Durability is where hardshell helmets really shine. The Elios is no exception, and we gave it one of the highest scores for durability. Both this helmet, and the Black Diamond Half Dome, have a tough ABS plastic outer shell which won't dent under normal bumps from climbing or packing. These shells do a good job of protecting the more vulnerable polystyrene foam underneath. We did notice more cosmetic dings on the Elios however, and the plastic seems to scratch a little more easily than the Half Dome.
This helmet is a good choice for rough conditions where you need a durable lid to protect your noggin.

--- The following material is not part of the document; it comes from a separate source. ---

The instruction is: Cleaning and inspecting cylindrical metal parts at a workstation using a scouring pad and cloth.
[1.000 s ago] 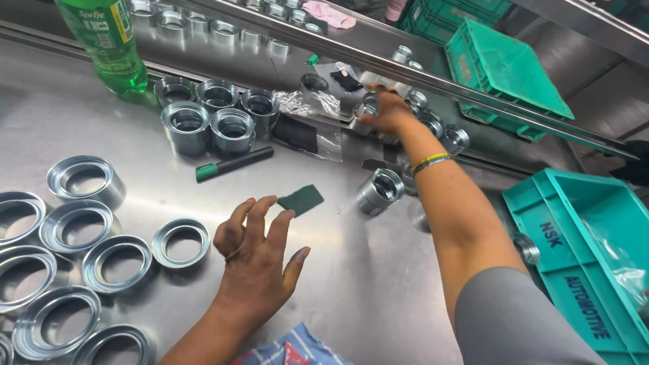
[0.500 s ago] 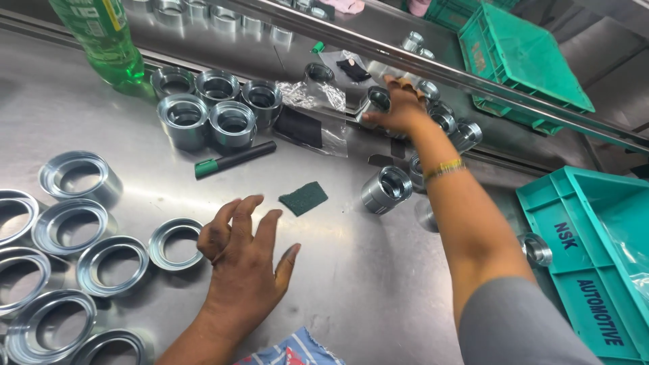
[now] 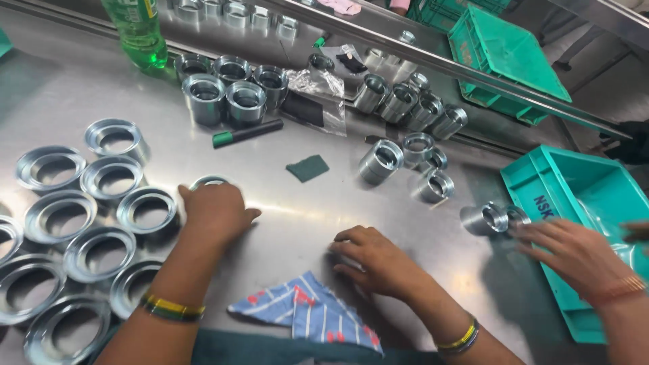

We'd also recommend it for ice climbing, cold conditions, and those who don't like to spend a lot on their gear.
Hardshell helmets like the Petzl Elios are both more durable and considerably less expensive than foam helmets, so they are a much better value. This helmet retails for $65, and will last for years.
The Petzl Elios is an excellent choice for beginner climbers, climbers on a budget, or people who are rough on their gear.